### Aim of the exercise
Starting with the line below that holds "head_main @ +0" and stopping after the line that holds "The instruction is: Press", transcribe the lines exactly, leaving out all pictures.

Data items
▬▬▬▬▬▬▬▬▬▬

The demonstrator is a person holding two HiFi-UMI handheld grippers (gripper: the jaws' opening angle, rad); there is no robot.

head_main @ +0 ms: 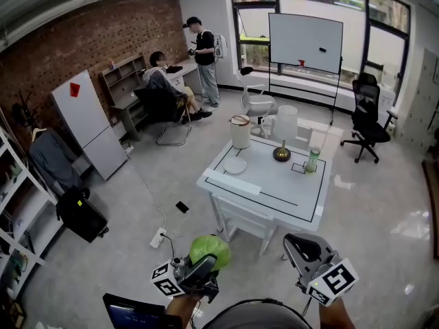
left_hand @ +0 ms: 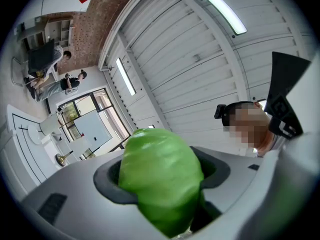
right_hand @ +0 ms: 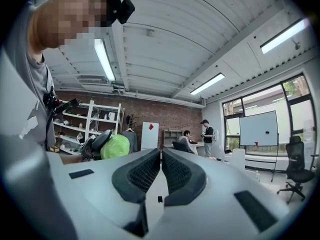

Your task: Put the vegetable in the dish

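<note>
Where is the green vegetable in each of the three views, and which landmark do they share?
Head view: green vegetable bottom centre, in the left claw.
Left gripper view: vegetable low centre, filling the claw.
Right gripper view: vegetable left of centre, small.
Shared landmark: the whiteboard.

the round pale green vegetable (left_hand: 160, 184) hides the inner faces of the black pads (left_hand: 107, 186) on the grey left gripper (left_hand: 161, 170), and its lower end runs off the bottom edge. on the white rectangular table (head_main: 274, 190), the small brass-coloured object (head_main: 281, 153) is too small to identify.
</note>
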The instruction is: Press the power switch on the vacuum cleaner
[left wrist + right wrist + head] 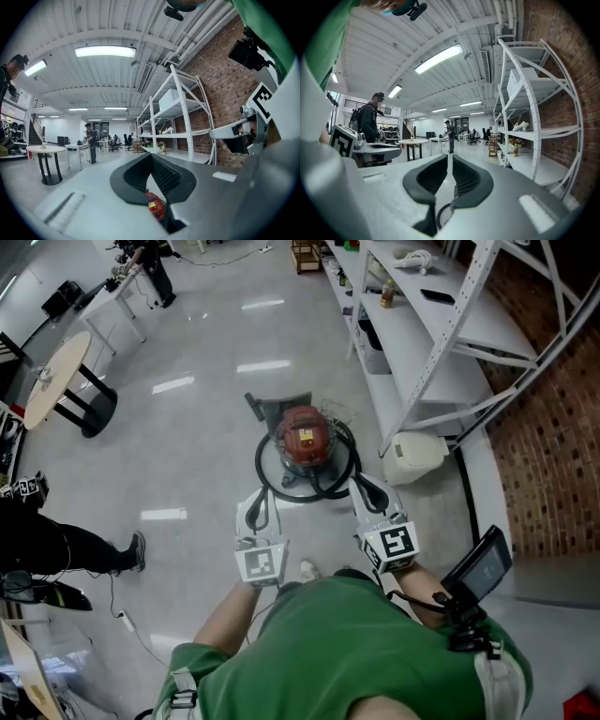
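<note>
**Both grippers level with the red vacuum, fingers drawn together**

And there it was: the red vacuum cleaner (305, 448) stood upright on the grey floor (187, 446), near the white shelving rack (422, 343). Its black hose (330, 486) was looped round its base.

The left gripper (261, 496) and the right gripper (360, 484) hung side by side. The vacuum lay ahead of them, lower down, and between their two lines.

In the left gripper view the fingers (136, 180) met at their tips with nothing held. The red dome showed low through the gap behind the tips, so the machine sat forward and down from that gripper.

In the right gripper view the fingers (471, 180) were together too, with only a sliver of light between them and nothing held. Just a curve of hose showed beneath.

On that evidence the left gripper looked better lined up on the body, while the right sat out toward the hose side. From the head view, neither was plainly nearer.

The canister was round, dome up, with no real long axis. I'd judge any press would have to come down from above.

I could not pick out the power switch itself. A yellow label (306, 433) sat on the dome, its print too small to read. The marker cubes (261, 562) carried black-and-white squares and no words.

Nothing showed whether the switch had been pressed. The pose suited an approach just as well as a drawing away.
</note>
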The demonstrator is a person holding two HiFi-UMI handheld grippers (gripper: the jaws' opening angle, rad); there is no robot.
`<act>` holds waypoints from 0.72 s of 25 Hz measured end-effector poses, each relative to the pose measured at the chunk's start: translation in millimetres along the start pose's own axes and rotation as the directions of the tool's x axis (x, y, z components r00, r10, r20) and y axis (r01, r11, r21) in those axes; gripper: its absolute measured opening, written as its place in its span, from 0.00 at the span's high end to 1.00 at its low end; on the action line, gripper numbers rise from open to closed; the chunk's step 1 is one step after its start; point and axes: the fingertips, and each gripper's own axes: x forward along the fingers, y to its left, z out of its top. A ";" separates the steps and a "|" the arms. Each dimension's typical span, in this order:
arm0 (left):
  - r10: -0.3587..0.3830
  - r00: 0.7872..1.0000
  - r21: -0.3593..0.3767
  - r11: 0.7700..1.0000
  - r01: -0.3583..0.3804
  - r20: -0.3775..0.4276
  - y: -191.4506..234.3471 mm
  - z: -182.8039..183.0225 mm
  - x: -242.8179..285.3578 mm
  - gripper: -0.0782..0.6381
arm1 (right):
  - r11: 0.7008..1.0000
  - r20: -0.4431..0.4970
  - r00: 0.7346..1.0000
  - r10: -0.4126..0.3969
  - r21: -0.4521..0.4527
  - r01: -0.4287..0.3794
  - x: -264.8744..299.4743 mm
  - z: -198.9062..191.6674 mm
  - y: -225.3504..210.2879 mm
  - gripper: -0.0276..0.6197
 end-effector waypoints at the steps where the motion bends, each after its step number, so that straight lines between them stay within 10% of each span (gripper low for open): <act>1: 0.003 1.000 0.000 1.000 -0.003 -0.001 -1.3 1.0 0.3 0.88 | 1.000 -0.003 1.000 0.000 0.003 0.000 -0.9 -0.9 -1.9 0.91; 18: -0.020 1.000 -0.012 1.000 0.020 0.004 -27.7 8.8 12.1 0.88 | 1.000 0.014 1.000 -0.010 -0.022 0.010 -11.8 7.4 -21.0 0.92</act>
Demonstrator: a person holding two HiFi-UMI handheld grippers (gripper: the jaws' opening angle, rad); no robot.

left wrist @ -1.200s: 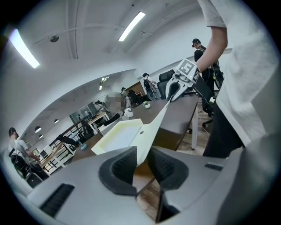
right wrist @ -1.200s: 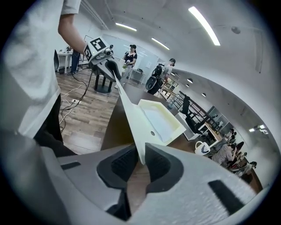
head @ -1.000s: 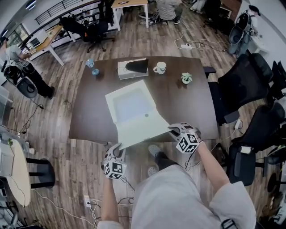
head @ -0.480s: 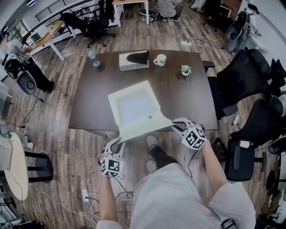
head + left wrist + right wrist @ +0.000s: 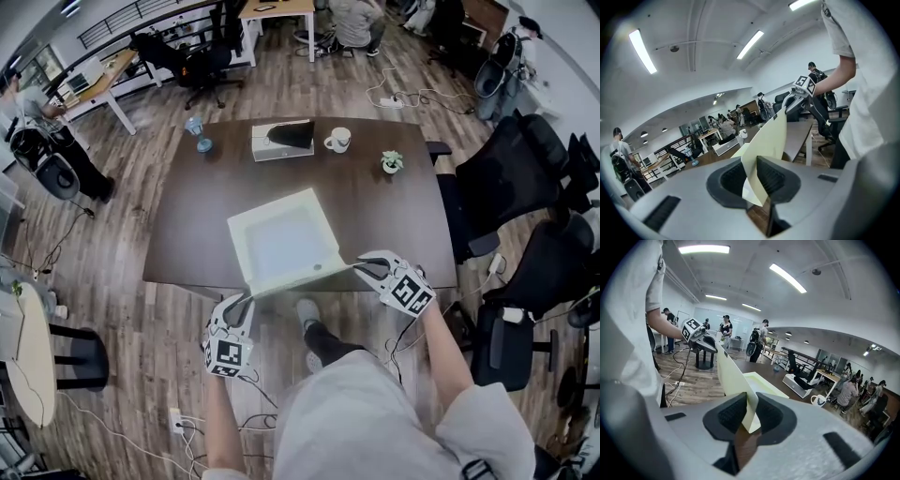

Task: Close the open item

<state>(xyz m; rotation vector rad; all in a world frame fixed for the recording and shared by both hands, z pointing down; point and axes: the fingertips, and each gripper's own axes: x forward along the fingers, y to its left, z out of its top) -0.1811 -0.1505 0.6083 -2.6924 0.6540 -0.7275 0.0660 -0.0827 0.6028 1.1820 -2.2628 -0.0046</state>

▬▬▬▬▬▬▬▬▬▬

### The completed task
head_main @ +0 ms: 
left_hand @ +0 ms: 
right_hand @ +0 ms: 

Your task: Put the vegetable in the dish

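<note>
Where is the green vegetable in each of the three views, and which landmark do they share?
Head view: green vegetable bottom centre, in the left claw.
Left gripper view: vegetable low centre, filling the claw.
Right gripper view: vegetable left of centre, small.
Shared landmark: the whiteboard.

the round pale green vegetable (left_hand: 160, 184) hides the inner faces of the black pads (left_hand: 107, 186) on the grey left gripper (left_hand: 161, 170), and its lower end runs off the bottom edge. on the white rectangular table (head_main: 274, 190), the small brass-coloured object (head_main: 281, 153) is too small to identify.
</note>
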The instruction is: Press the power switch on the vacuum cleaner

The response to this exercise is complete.